Back to Statsmodels

Autoregressive Moving Average (ARMA): Sunspots data

examples/notebooks/tsa_arma_0.ipynb

0.15.0.dev04.8 KB
Original Source

Autoregressive Moving Average (ARMA): Sunspots data

python
%matplotlib inline
python
import matplotlib.pyplot as plt
import numpy as np
import pandas as pd
import statsmodels.api as sm
from scipy import stats
from statsmodels.tsa.arima.model import ARIMA
python
from statsmodels.graphics.api import qqplot

Sunspots Data

python
print(sm.datasets.sunspots.NOTE)
python
dta = sm.datasets.sunspots.load_pandas().data
python
dta.index = pd.Index(sm.tsa.datetools.dates_from_range("1700", "2008"))
dta.index.freq = dta.index.inferred_freq
del dta["YEAR"]
python
dta.plot(figsize=(12, 8))
python
fig = plt.figure(figsize=(12, 8))
ax1 = fig.add_subplot(211)
fig = sm.graphics.tsa.plot_acf(dta.values.squeeze(), lags=40, ax=ax1)
ax2 = fig.add_subplot(212)
fig = sm.graphics.tsa.plot_pacf(dta, lags=40, ax=ax2)
python
arma_mod20 = ARIMA(dta, order=(2, 0, 0)).fit()
print(arma_mod20.params)
python
arma_mod30 = ARIMA(dta, order=(3, 0, 0)).fit()
python
print(arma_mod20.aic, arma_mod20.bic, arma_mod20.hqic)
python
print(arma_mod30.params)
python
print(arma_mod30.aic, arma_mod30.bic, arma_mod30.hqic)
  • Does our model obey the theory?
python
sm.stats.durbin_watson(arma_mod30.resid.values)
python
fig = plt.figure(figsize=(12, 8))
ax = fig.add_subplot(111)
ax = arma_mod30.resid.plot(ax=ax)
python
resid = arma_mod30.resid
python
stats.normaltest(resid)
python
fig = plt.figure(figsize=(12, 8))
ax = fig.add_subplot(111)
fig = qqplot(resid, line="q", ax=ax, fit=True)
python
fig = plt.figure(figsize=(12, 8))
ax1 = fig.add_subplot(211)
fig = sm.graphics.tsa.plot_acf(resid.values.squeeze(), lags=40, ax=ax1)
ax2 = fig.add_subplot(212)
fig = sm.graphics.tsa.plot_pacf(resid, lags=40, ax=ax2)
python
r, q, p = sm.tsa.acf(resid.values.squeeze(), fft=True, qstat=True)
data = np.c_[np.arange(1, 25), r[1:], q, p]
python
table = pd.DataFrame(data, columns=["lag", "AC", "Q", "Prob(>Q)"])
print(table.set_index("lag"))
  • This indicates a lack of fit.

  • In-sample dynamic prediction. How good does our model do?

python
predict_sunspots = arma_mod30.predict("1990", "2012", dynamic=True)
print(predict_sunspots)
python
def mean_forecast_err(y, yhat):
    return y.sub(yhat).mean()
python
mean_forecast_err(dta.SUNACTIVITY, predict_sunspots)

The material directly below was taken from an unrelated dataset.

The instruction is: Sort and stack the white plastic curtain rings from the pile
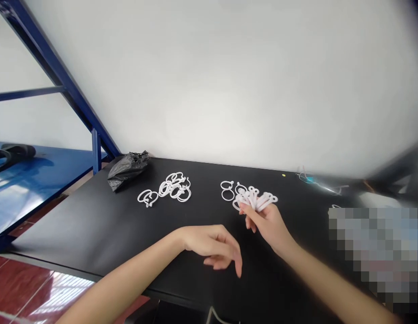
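Observation:
My right hand [265, 222] is closed on a bunch of white plastic pieces [258, 200] with small eyelet ends that fan out above the fingers. Behind the bunch, a few white plastic rings [228, 194] lie on the black table [195, 216], partly covered by it. My left hand [214, 247] hovers over the table's front part, palm down, fingers loosely bent and apart, holding nothing. Farther left lies a heap of white rings [175, 186], with a smaller group of white rings [147, 198] beside it.
A crumpled black plastic bag [128, 168] sits at the table's back left corner. Clear plastic wrapping [319, 183] lies at the back right, near a blurred-out patch [378, 252]. Blue metal framing [70, 94] and a blue shelf [43, 175] stand at left. A pale wall rises behind.

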Demonstrator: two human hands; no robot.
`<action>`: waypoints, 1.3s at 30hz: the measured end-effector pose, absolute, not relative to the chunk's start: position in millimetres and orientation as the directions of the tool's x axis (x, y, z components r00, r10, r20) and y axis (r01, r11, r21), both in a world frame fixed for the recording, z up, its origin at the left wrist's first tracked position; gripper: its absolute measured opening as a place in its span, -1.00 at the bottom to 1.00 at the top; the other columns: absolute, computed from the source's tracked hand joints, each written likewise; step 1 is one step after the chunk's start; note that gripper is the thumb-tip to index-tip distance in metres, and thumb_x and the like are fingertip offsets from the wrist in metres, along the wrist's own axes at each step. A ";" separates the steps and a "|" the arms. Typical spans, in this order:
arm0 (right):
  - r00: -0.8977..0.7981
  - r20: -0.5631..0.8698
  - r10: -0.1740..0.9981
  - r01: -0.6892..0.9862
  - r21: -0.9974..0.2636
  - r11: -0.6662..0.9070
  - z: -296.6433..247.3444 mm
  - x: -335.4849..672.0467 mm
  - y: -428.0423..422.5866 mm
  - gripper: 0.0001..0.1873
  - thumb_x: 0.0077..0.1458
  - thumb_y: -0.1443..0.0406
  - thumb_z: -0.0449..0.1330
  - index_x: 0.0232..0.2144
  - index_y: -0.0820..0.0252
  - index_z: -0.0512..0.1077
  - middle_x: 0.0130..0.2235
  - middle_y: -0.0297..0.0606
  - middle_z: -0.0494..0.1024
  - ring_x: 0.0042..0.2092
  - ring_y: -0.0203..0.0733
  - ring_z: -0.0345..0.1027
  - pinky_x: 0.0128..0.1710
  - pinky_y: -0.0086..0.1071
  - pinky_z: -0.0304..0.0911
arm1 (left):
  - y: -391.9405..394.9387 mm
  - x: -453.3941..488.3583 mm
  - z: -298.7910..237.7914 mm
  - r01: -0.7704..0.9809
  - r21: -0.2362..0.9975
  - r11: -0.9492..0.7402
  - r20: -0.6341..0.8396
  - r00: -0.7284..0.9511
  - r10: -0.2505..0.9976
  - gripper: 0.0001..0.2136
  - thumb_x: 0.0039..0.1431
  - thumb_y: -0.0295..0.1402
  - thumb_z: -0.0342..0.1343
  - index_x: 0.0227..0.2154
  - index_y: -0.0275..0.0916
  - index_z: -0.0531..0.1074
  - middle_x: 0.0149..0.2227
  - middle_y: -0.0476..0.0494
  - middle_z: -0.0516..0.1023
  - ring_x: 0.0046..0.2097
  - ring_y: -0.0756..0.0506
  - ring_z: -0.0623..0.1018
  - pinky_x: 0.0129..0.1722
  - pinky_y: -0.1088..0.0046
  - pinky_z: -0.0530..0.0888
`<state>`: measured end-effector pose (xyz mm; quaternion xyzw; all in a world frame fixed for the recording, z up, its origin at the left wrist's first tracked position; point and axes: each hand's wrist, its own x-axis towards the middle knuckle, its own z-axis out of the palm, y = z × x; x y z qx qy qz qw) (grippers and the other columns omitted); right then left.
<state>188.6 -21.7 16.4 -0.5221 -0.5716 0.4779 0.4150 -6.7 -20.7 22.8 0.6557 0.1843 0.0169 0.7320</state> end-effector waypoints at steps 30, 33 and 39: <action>-0.813 0.011 0.583 0.564 -0.236 0.791 68.4 48.3 74.7 -0.70 0.20 0.12 0.11 -0.46 0.20 0.39 -0.42 -0.28 0.48 -0.44 -0.27 0.29 -0.48 -0.42 -0.01 | -8.2 -5.2 12.7 0.374 0.915 0.150 -0.386 0.920 0.061 -0.79 0.22 -0.21 0.12 -0.32 -0.25 0.51 -0.56 0.05 0.34 -0.55 0.09 0.32 -0.57 0.61 0.36; -0.827 0.034 0.561 0.546 -0.189 0.817 64.5 45.5 68.4 -0.62 0.32 0.18 -0.05 -0.45 0.21 0.41 -0.37 -0.21 0.51 -0.39 -0.21 0.36 -0.44 -0.39 0.01 | -7.9 -4.5 10.7 0.366 0.917 0.159 -0.379 0.923 0.066 -0.78 0.22 -0.19 0.13 -0.32 -0.26 0.52 -0.56 0.04 0.34 -0.55 0.08 0.32 -0.58 0.60 0.37; -0.820 0.096 0.565 0.551 -0.138 0.823 51.7 39.4 58.8 -0.69 0.33 0.32 -0.05 -0.33 0.27 0.46 -0.21 -0.13 0.53 -0.31 -0.19 0.42 -0.40 -0.39 0.07 | -11.5 -4.2 15.8 0.402 0.898 0.181 -0.420 0.904 0.075 -0.83 0.23 -0.27 0.13 -0.35 -0.27 0.51 -0.58 0.06 0.34 -0.57 0.10 0.31 -0.59 0.64 0.33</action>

Exercise: Can you obtain a better fit for the Sunspots model? (Hint: sm.tsa.AR has a method select_order)

Simulated ARMA(4,1): Model Identification is Difficult

python
from statsmodels.tsa.arima_process import ArmaProcess
python
np.random.seed(1234)
# include zero-th lag
arparams = np.array([1, 0.75, -0.65, -0.55, 0.9])
maparams = np.array([1, 0.65])

Let's make sure this model is estimable.

python
arma_t = ArmaProcess(arparams, maparams)
python
arma_t.isinvertible
python
arma_t.isstationary
  • What does this mean?
python
fig = plt.figure(figsize=(12, 8))
ax = fig.add_subplot(111)
ax.plot(arma_t.generate_sample(nsample=50))
python
arparams = np.array([1, 0.35, -0.15, 0.55, 0.1])
maparams = np.array([1, 0.65])
arma_t = ArmaProcess(arparams, maparams)
arma_t.isstationary
python
arma_rvs = arma_t.generate_sample(nsample=500, burnin=250, scale=2.5)
python
fig = plt.figure(figsize=(12, 8))
ax1 = fig.add_subplot(211)
fig = sm.graphics.tsa.plot_acf(arma_rvs, lags=40, ax=ax1)
ax2 = fig.add_subplot(212)
fig = sm.graphics.tsa.plot_pacf(arma_rvs, lags=40, ax=ax2)
  • For mixed ARMA processes the Autocorrelation function is a mixture of exponentials and damped sine waves after (q-p) lags.
  • The partial autocorrelation function is a mixture of exponentials and dampened sine waves after (p-q) lags.
python
lags = int(10 * np.log10(arma_rvs.shape[0]))
arma11 = ARIMA(arma_rvs, order=(1, 0, 1)).fit()
resid = arma11.resid
r, q, p = sm.tsa.acf(resid, nlags=lags, fft=True, qstat=True)
data = np.c_[range(1, lags + 1), r[1:], q, p]
table = pd.DataFrame(data, columns=["lag", "AC", "Q", "Prob(>Q)"])
print(table.set_index("lag"))
python
arma41 = ARIMA(arma_rvs, order=(4, 0, 1)).fit()
resid = arma41.resid
r, q, p = sm.tsa.acf(resid, nlags=lags, fft=True, qstat=True)
data = np.c_[range(1, lags + 1), r[1:], q, p]
table = pd.DataFrame(data, columns=["lag", "AC", "Q", "Prob(>Q)"])
print(table.set_index("lag"))

Exercise: How good of in-sample prediction can you do for another series, say, CPI

python
macrodta = sm.datasets.macrodata.load_pandas().data
macrodta.index = pd.Index(sm.tsa.datetools.dates_from_range("1959Q1", "2009Q3"))
cpi = macrodta["cpi"]

Hint:

python
fig = plt.figure(figsize=(12, 8))
ax = fig.add_subplot(111)
ax = cpi.plot(ax=ax)
ax.legend()

P-value of the unit-root test, resoundingly rejects the null of a unit-root.

python
print(sm.tsa.adfuller(cpi)[1])